Smellbellina · 28/06/2020 22:03

He has done it twice so far, only left red marks. I have told people, they have asked I call police and given me details of a solicitor. I have a 3 strikes option in my head, this was strike 2, I have told more people this time (including his family) mine don’t like my position but accept it and have offered to pay for a solicitor.
3 strikes, AIBU?
I haven’t name changed for this as I don’t see why I should, it’s not my dirty secret to keep.

OP posts:
Smellbellina · 05/07/2020 19:17

I am having a wobble today if I’m honest.

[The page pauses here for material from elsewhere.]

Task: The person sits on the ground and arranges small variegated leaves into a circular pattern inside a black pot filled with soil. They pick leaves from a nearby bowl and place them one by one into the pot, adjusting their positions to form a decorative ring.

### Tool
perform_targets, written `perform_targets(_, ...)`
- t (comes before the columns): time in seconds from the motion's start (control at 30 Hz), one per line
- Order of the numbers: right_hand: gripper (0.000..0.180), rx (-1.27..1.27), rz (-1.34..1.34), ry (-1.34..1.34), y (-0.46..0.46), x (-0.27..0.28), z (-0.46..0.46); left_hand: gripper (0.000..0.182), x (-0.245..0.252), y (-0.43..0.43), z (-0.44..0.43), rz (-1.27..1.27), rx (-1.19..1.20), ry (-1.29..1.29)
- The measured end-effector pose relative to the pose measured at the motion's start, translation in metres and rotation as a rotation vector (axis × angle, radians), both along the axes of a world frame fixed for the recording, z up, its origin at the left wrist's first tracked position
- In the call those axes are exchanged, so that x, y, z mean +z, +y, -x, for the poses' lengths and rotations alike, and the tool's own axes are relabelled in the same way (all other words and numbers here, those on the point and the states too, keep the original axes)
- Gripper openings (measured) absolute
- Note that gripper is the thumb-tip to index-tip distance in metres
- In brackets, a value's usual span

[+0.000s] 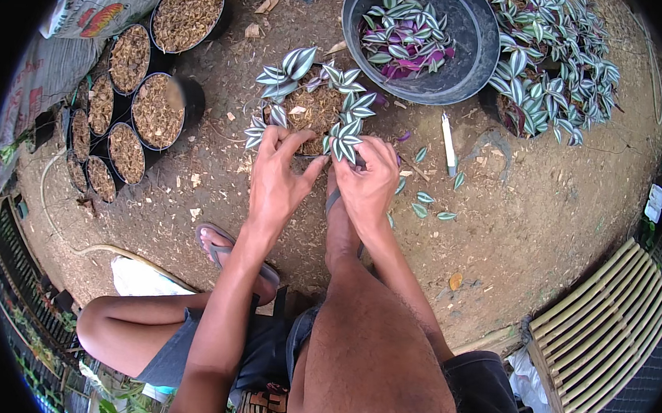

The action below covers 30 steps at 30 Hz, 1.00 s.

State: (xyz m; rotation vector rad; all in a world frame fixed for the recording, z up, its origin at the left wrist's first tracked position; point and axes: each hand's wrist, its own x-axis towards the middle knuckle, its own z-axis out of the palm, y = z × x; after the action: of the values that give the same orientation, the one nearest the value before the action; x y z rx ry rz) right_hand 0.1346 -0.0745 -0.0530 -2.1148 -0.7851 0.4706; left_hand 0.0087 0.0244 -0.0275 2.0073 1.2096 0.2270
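Note:
A pot of brown growing medium [310, 108] stands before me, with striped green-and-silver tradescantia cuttings around its rim. My right hand [368, 171] pinches the base of a striped cutting [344, 140] at the pot's near right edge. At the near left edge is my left hand [281, 171], thumb and fingers apart over the rim; a small striped cutting [257, 130] lies beside its fingertips. Beyond the pot, a wide black basin [474, 49] holds loose striped cuttings with purple undersides. A white-handled cutter [447, 143] lies on the soil to the right.
Several black pots of medium [158, 111] stand at left, near woven sacks [106, 1]. A bushy potted tradescantia [547, 78] is at upper right. Loose leaves [421, 210] lie on the soil. A bamboo slatted bench [604, 335] is at lower right, and a hose [98, 248] curves at left.

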Motion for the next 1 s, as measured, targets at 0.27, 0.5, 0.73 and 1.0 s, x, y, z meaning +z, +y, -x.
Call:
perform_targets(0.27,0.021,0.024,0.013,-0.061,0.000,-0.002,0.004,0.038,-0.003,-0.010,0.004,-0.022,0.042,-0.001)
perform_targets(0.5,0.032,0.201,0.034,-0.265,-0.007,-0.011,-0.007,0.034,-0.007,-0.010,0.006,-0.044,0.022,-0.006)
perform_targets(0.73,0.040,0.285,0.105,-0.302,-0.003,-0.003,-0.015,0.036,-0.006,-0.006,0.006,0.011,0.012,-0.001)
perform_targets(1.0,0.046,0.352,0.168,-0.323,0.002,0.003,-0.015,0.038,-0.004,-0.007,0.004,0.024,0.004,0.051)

I’m wondering what would happen if I ask to withdraw my statement? I’m sure I must know the answer to this! (Due to previous job) but I can’t think.

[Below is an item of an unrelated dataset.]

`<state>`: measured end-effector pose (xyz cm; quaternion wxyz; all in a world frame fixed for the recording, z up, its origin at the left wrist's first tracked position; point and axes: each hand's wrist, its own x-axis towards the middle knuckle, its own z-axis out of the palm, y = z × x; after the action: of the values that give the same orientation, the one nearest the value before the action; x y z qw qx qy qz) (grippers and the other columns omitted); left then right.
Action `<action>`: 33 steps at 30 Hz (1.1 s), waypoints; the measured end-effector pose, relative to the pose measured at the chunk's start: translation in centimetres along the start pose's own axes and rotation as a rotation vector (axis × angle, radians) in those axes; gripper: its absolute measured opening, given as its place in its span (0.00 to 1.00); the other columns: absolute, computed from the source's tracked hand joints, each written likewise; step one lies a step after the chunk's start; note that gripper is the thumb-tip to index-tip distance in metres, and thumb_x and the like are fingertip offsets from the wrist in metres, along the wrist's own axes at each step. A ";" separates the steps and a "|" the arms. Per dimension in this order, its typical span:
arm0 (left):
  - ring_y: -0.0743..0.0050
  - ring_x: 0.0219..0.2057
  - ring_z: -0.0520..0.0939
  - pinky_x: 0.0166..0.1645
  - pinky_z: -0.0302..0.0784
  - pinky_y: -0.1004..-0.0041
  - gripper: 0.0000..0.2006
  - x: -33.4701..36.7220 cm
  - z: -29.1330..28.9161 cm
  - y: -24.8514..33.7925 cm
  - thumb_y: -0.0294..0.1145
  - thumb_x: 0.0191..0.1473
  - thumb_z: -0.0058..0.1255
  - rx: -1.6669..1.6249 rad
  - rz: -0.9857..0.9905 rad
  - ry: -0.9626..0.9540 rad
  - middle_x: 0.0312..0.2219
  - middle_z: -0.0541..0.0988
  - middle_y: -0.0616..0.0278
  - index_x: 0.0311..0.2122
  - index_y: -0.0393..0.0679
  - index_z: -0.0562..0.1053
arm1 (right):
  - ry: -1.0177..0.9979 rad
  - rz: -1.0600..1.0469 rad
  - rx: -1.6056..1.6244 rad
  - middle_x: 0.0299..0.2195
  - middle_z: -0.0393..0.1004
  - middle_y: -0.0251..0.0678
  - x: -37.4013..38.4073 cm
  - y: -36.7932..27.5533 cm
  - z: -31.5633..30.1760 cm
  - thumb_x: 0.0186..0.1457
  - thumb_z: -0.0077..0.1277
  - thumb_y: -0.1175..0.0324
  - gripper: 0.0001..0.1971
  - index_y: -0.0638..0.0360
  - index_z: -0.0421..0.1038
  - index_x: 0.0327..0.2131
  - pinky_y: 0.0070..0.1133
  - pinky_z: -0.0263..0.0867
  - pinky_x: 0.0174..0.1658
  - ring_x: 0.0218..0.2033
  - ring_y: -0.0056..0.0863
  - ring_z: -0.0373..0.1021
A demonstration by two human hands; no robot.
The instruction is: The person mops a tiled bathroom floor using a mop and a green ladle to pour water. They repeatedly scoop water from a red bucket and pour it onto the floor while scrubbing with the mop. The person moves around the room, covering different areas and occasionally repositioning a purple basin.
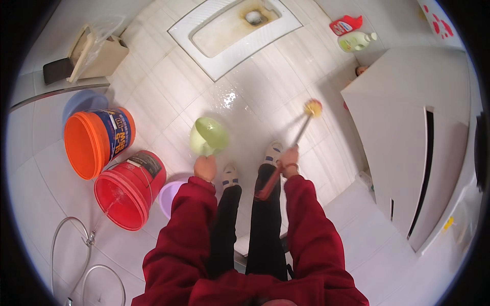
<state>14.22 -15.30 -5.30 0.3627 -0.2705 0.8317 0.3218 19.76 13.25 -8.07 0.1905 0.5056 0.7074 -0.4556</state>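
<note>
My left hand is closed round the handle of a pale green water scoop, which is tilted over the floor. In my right hand is a long-handled brush; its round yellow head points away from me, near the floor. The reddish grip end of the brush reaches back over my right leg. Wet floor glistens beyond the scoop, in front of the white squat toilet, whose bowl has brown stains around the drain. Whether water remains in the scoop I cannot make out.
At left stand an orange bucket and a red bucket with water running into it from a hose. A purple basin sits beside them. A beige bin is at far left. Bottles and a white cabinet stand right.
</note>
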 end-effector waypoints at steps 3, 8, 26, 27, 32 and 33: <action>0.37 0.33 0.73 0.40 0.68 0.55 0.19 3.2 -0.1 2.4 0.40 0.46 0.39 0.144 0.026 -0.013 0.27 0.73 0.36 0.25 0.30 0.71 | -0.152 -0.032 0.231 0.21 0.67 0.42 1.4 -6.9 4.6 0.49 0.37 0.73 0.23 0.59 0.50 0.51 0.26 0.59 0.11 0.10 0.31 0.62; 0.39 0.34 0.74 0.40 0.69 0.56 0.17 1.3 -2.2 12.5 0.39 0.46 0.39 0.156 0.002 0.141 0.30 0.74 0.39 0.29 0.32 0.72 | -0.243 -0.269 0.174 0.25 0.68 0.45 1.0 -8.0 2.5 0.51 0.33 0.74 0.22 0.56 0.51 0.52 0.30 0.64 0.17 0.18 0.38 0.67; 0.79 0.13 0.66 0.15 0.59 0.79 0.10 -1.1 -2.0 14.0 0.34 0.50 0.43 -0.880 -0.055 0.234 0.18 0.68 0.63 0.29 0.37 0.66 | -0.343 -0.443 -0.713 0.29 0.69 0.60 6.9 -11.4 -1.7 0.55 0.34 0.65 0.27 0.48 0.39 0.57 0.42 0.62 0.36 0.32 0.57 0.66; 0.83 0.12 0.64 0.14 0.57 0.81 0.09 -2.3 -2.7 14.3 0.34 0.50 0.43 -1.108 -0.150 0.158 0.18 0.66 0.66 0.30 0.37 0.66 | -0.362 -0.411 -0.750 0.29 0.69 0.60 5.2 -9.3 -2.8 0.56 0.33 0.64 0.27 0.46 0.38 0.58 0.42 0.62 0.36 0.33 0.57 0.66; 0.82 0.13 0.64 0.13 0.54 0.82 0.09 -5.7 -3.0 12.8 0.34 0.50 0.45 -1.350 -0.261 0.101 0.19 0.67 0.64 0.30 0.39 0.65 | -0.516 -0.268 -0.927 0.34 0.69 0.59 0.7 -0.8 -5.4 0.53 0.36 0.68 0.30 0.47 0.37 0.59 0.41 0.62 0.38 0.35 0.54 0.67; 0.82 0.13 0.64 0.13 0.54 0.82 0.09 -6.1 -3.0 12.7 0.34 0.50 0.45 -1.358 -0.268 0.094 0.20 0.67 0.64 0.30 0.39 0.65 | -0.489 -0.277 -0.933 0.34 0.69 0.59 1.5 -2.0 -4.6 0.53 0.35 0.68 0.30 0.47 0.37 0.59 0.41 0.62 0.38 0.36 0.55 0.67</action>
<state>7.91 -7.95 5.34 0.1133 -0.5519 0.4205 0.7112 18.26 17.71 -5.90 0.4919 0.1489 0.8295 -0.2185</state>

I wouldn’t ever rekindle the relationship but I really don’t want it going to court.

OP posts:
ChazsBrilliantAttitude · 05/07/2020 19:24

Worry about court if that happens. Leave your statement for now. You really don’t need to make a decision about the formal stuff at this stage. Just focus on getting yourself, the dc and ddog sorted in a new safe place.
One of the problems about abuse is they get inside your head so you start working around their reaction before it has happened. You are constantly second guessing yourself because you have been undermined so many times.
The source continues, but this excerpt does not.